> **Given material**
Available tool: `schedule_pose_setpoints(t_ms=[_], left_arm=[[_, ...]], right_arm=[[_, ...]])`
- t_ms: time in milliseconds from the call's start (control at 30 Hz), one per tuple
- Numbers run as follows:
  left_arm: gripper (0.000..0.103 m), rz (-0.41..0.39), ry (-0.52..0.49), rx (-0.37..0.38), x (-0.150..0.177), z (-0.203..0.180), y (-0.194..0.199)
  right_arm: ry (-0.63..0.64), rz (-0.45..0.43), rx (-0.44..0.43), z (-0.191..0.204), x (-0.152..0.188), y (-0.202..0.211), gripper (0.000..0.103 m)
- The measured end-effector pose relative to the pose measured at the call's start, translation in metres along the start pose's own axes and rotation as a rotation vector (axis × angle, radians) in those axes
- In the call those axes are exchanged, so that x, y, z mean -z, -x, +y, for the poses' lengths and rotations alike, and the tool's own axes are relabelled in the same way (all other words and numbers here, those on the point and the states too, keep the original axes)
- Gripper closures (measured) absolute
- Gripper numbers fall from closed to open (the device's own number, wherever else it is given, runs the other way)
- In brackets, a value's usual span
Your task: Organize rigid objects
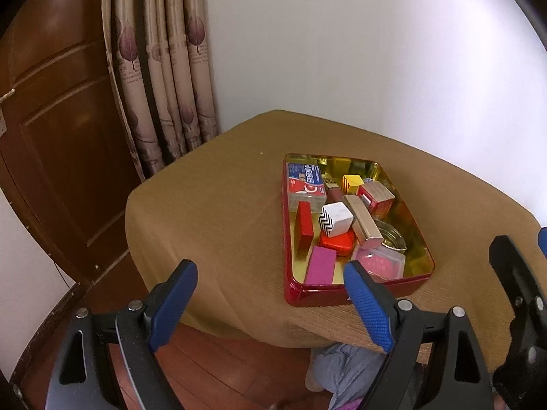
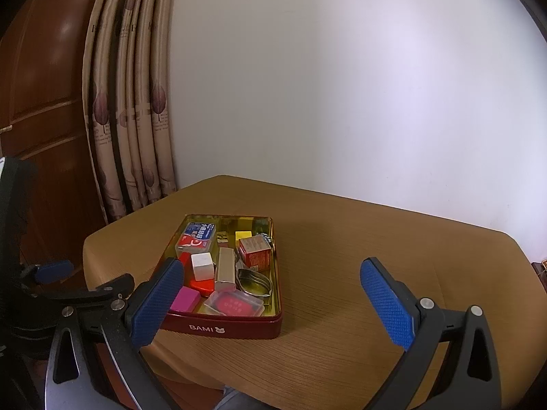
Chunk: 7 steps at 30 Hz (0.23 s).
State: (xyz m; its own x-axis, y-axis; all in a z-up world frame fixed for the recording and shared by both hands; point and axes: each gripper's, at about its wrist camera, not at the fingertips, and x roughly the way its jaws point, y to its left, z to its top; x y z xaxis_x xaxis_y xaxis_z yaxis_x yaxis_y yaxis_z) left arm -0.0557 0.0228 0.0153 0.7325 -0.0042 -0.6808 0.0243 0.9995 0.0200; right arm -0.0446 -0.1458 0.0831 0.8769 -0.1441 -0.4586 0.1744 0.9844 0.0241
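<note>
both hand-held grippers hung over the near edge of the tabletop point(image 2: 342, 273) with jaws spread wide and nothing between them — the left hand-held gripper point(image 1: 270, 304) short of the red tin point(image 2: 239, 328), the right hand-held gripper point(image 2: 273, 304) just beside it. inside the tin lay a magenta block point(image 1: 321, 268), a white zigzag cube point(image 1: 335, 218), a gold bar point(image 2: 225, 268) and, at the far end, a blue-and-red box point(image 1: 306, 181). beyond stood a curtain point(image 2: 130, 130).

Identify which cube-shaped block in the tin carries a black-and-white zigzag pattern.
The white cube in the middle of the red tin; the yellow cube behind it has stripes instead.
</note>
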Motion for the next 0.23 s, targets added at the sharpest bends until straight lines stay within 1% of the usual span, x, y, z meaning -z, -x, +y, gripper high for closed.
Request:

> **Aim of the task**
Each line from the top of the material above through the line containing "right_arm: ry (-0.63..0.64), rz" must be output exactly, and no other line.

> **Answer to this exercise**
Available tool: `schedule_pose_setpoints(t_ms=[_], left_arm=[[_, ...]], right_arm=[[_, ...]])`
- t_ms: time in milliseconds from the call's start (control at 30 Hz), one per tuple
- Numbers run as follows:
  left_arm: gripper (0.000..0.103 m), rz (-0.41..0.39), ry (-0.52..0.49), rx (-0.37..0.38), x (-0.150..0.177), z (-0.203..0.180), y (-0.194..0.199)
  right_arm: ry (-0.63..0.64), rz (-0.45..0.43), rx (-0.44..0.43), z (-0.191..0.204), x (-0.152..0.188), y (-0.202..0.211), gripper (0.000..0.103 m)

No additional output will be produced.